When he isn't at work he drinks cider, spends time with his family, and (sadly) continues his internet addiction by managing websites like www.electronicmuseum.org.uk and www.stufflinker.com.


Lena Maculan

Title: Museums and Podcasting: What are the challenges?

Abstract: How can museums make their collections more accessible? This paper will look at how podcasting might offer an exciting new medium of communication for museums.

It will look at some approaches to museum podcasting in order to show the many ways one could apply this technology within the museum setting. Secondly, it will question the notion that podcasting can be produced very easily. Through looking at a few examples, this paper is going to point to some of the challenges of museum podcasting.

Biography: Lena Maculan is researching a PhD at the Department of Museum Studies, University of Leicester. She is writing a thesis with the working title 'Museums, Web 2.0 and the illusion of access: The divides and challenges of the new publishing and broadcasting models of communication for Europe's digital culture.' Lena also writes for Austrian art magazine Parnass. Other publications include the Catalogue Raisonné of the American artist Elaine Sturtevant, which she edited in collaboration with the Museum of Modern Art Frankfurt. Lena has previously worked for commercial art galleries and the Vitra Design Museum in Berlin.


Marshall Mateer, RBC Consultant www.shapesoftime.net

Title: What schools need.

Abstract: This talk will cover the developing use of ICT in schools - how pupils and teachers are using ICT today and planning for tomorrow. The opportunities of the National Education Network for the MLA sector - audience, delivery, licencing and community. The learning and cultural sectors - working together; the raw and the cooked; knowledge and beyond

Biography: Marshall works for the RBC and with UKERNA, Becta and the DfES developing national access for digital resources through the National Education Network. He has recently completed research for Becta on 'Cultural Resources: Mapping and Provsion'. Prior to becoming an independent consultant Marshall was Project Director YHGfL, LEA Adviser in the East Riding of Yorkshire, Senior Lecturer in Education at Middlesex Polytechnic and a teacher in London and Humberside. He authors learning resources, has researched, written and lectured on Media Education and runs his own arts/media project Shapes of Time. www.shapesoftime.net


Bruce Phillips, ARKive education officer and University of West of England research associate (Wildscreen; ARKive)

Title: Using ARKive films and images in education - a case study and lessons learnt.

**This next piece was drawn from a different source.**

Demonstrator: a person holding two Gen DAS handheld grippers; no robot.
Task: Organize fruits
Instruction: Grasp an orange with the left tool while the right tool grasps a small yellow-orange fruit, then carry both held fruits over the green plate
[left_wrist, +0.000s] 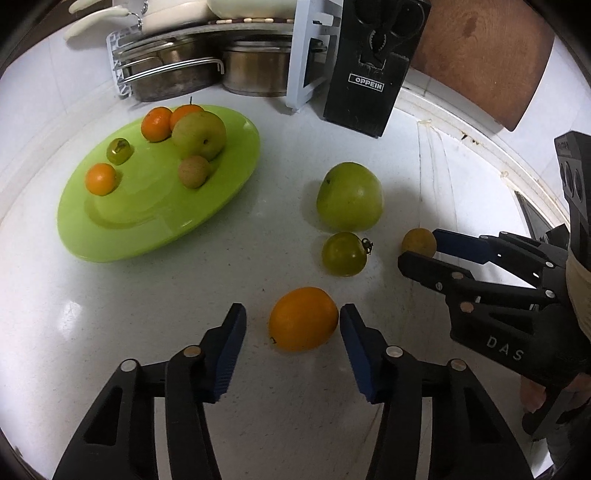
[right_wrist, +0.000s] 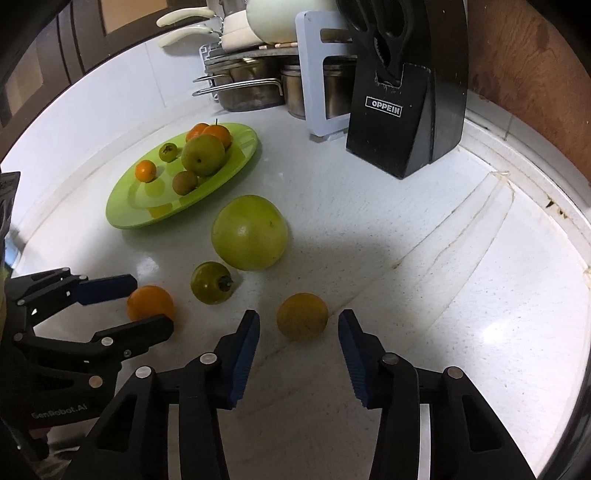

Biography: Bruce has been ARKive education officer for 9 months, prior to this he has worked as a secondary school teacher, as a tutor for the field studies council and in eastern China where he taught western teaching techniques to local teachers. His most interesting post was working and living out of a hammock in the rainforests of Belize with the local Mayan tribes whilst setting up a research centre in a jaguar reserve. His interests are in natural history, multimedia and visual learning.


Helen Wright, (Acting Manager of Effectiveness Strategies, Learning Services, Children and Young People's Services, Leicester City Council)

Title: The active use of archive material in the classroom

Abstract: Helen is going to show us how teachers use digitised cultural material in the classroom. Using an interactive whiteboard she'll take us through the 'tricks of the trade', outlining the wide-ranging ways in which teachers are relating artefacts, images and information to the curriculum, to classroom technologies and to children's needs and interests.

Biography: Currently Acting Manager of Effectiveness Strategies leading on learning and teaching across the age ranges. In my substantive post I lead strategically across the LA Leicester City (2001 - 2006) on all aspects of ICT in Schools agenda across all ages. I am responsible for providing advice and support for all schools.

  • Twenty Two Years teaching experience in Leicestershire Schools
  • Main subject areas, History, Geography, Religious Education and ICT
  • Nine Years Advisory work from ESG Advisory Teacher to ICT Curriculum Consultant Leading Strategically on ICT for Leicester City Schools.